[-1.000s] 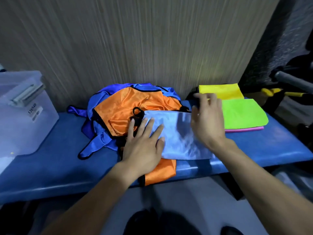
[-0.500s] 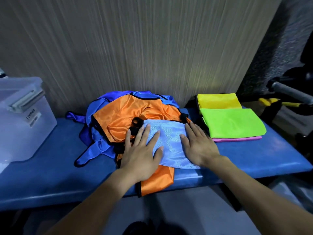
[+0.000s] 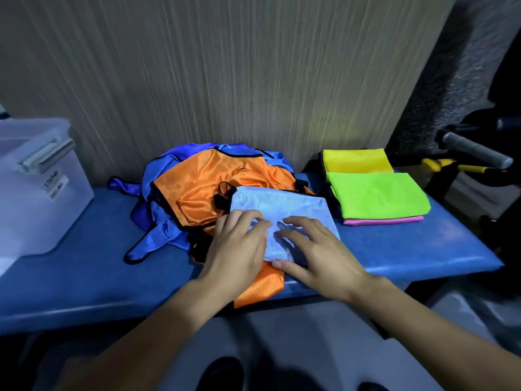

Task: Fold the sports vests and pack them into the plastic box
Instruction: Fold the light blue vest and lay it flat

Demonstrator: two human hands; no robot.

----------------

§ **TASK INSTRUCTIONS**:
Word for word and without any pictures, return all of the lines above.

§ **TASK OUTPUT**:
[-1.000s] 
[-0.500s] 
[+0.000s] 

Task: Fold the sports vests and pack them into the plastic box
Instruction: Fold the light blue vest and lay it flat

Demonstrator: two human hands; no robot.

No further output will be produced for this exercise.